3. Mitochondrial Iron Handling

  • Mitochondrial ferritin (FtMt): Increased expression in PSP neurons suggests compensatory response

  • Iron-sulfur cluster assembly: Impaired ISCU function affects mitochondrial iron metabolism

Clinical Correlation

The regional distribution of iron accumulation in PSP correlates with:

  • Motor dysfunction: GPi and SNr iron levels correlate with bradykinesia and rigidity

  • Ocular motor deficits: Superior colliculus iron accumulation relates to vertical gaze palsy

  • Postural instability: Brainstem nuclei iron levels correlate with falls

Lipid Peroxidation in PSP

Evidence of Lipid Peroxidation

Multiple lines of evidence support increased lipid peroxidation in PSP:

  • 4-hydroxynonenal (4-HNE): Elevated in PSP brain tissue and CSF

  • Malondialdehyde (MDA): Increased in PSP post-mortem brain tissue

  • F₂-isoprostanes: Elevated in CSF of PSP patients

  • 8-oxoguanosine: Increased in mitochondrial DNA from PSP substantia nigra

Lipid Peroxidation Cascades

The Fenton Reaction

Fe²⁺ + H₂O₂ → Fe³⁺ + •OH + OH⁻ (Haber-Weiss reaction)
Fe³⁺ + LOOH → Fe²⁺ + LOO• + H⁺ (Fenton-like reaction)

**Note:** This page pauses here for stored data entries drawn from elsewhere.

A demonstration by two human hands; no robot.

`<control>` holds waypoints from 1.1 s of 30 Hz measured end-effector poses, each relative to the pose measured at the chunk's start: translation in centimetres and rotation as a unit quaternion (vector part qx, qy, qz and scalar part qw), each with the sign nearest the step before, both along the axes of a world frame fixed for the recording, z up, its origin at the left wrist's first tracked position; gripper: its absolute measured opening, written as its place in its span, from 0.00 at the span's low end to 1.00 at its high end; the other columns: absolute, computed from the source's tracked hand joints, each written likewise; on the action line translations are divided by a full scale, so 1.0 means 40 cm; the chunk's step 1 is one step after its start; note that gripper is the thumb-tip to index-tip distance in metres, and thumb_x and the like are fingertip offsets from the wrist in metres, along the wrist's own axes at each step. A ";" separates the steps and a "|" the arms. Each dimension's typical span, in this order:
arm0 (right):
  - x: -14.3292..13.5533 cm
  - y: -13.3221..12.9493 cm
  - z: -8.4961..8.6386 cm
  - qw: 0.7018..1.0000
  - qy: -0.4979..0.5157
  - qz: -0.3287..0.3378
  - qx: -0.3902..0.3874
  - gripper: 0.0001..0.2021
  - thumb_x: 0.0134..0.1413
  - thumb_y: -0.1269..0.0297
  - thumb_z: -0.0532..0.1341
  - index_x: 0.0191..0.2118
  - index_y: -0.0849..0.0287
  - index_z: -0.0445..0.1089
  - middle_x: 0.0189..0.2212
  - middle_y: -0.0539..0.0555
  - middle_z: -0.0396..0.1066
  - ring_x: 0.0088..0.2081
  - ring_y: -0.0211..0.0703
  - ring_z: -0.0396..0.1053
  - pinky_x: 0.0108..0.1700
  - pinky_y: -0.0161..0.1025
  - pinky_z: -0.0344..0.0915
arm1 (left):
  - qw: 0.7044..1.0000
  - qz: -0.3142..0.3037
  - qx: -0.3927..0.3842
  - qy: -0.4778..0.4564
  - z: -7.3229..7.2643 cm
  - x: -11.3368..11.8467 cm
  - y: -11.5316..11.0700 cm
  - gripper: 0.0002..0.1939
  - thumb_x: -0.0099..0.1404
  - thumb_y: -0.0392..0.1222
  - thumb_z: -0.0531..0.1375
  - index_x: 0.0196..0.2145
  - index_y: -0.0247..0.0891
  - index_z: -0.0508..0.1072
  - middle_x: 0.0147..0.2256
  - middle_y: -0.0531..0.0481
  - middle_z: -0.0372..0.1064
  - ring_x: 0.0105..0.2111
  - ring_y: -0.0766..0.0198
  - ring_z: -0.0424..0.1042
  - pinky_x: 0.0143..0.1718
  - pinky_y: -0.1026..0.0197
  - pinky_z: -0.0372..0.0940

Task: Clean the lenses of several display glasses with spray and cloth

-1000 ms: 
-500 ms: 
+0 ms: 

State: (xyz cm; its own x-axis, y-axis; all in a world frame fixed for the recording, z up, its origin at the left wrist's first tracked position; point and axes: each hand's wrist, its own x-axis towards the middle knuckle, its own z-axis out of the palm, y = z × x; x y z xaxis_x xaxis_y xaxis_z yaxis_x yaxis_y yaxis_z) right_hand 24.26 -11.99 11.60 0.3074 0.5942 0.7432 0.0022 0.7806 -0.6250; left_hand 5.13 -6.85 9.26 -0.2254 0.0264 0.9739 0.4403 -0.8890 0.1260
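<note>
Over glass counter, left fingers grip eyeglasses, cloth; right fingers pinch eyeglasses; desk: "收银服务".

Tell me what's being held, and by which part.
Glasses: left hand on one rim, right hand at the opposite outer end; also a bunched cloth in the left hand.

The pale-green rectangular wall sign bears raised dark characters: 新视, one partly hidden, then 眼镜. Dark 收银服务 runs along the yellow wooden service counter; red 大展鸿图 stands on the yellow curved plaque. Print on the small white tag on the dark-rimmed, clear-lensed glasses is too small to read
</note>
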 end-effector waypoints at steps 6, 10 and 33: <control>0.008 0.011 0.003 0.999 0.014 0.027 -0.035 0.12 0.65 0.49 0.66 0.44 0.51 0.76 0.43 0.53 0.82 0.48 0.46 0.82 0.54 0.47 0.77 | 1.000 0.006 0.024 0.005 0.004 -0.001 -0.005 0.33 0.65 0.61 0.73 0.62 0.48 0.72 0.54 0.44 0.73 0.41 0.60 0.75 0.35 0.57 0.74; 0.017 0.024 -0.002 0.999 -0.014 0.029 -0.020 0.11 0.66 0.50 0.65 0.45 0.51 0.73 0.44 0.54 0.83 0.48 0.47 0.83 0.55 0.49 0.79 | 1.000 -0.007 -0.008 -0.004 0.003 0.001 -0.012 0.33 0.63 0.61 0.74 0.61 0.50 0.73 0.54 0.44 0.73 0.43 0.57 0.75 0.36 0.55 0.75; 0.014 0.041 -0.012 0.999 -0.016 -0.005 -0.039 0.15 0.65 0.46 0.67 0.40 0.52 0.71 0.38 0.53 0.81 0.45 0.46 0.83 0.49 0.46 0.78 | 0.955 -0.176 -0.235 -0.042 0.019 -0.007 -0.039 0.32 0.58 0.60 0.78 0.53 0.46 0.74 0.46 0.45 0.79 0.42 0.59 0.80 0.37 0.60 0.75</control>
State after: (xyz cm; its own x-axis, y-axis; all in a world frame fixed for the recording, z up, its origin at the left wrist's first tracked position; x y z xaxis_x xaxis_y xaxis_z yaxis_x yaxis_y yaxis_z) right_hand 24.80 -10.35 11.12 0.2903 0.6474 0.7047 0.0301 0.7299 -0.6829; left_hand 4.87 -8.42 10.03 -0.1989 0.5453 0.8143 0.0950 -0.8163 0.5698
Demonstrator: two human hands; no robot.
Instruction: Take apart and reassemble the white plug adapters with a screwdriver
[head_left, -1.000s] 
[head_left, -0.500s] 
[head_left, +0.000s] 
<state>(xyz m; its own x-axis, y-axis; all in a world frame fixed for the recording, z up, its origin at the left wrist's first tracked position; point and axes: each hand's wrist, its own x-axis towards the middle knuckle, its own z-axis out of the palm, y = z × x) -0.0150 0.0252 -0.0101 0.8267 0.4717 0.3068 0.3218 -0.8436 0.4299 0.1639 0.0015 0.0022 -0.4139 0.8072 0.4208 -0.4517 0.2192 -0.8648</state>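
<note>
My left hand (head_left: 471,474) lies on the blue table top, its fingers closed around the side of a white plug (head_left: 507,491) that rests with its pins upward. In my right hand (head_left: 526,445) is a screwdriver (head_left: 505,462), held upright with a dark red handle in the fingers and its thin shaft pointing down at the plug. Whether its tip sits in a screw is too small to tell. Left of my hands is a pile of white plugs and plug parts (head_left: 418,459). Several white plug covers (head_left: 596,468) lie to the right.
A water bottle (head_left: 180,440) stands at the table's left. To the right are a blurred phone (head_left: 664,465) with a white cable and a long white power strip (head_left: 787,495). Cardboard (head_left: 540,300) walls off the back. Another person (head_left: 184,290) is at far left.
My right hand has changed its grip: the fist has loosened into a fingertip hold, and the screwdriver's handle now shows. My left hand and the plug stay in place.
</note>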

The iron-catalyzed generation of hydroxyl radicals initiates lipid peroxidation:

Lipid Radical Propagation

  1. Initiation: •OH abstracts hydrogen from PUFA, forming lipid radical (L•)

  2. Propagation: L• reacts with O₂ to form lipid peroxyl radical (LOO•)

  3. Propagation: LOO• abstracts hydrogen from adjacent PUFA, forming lipid hydroperoxide (LOOH)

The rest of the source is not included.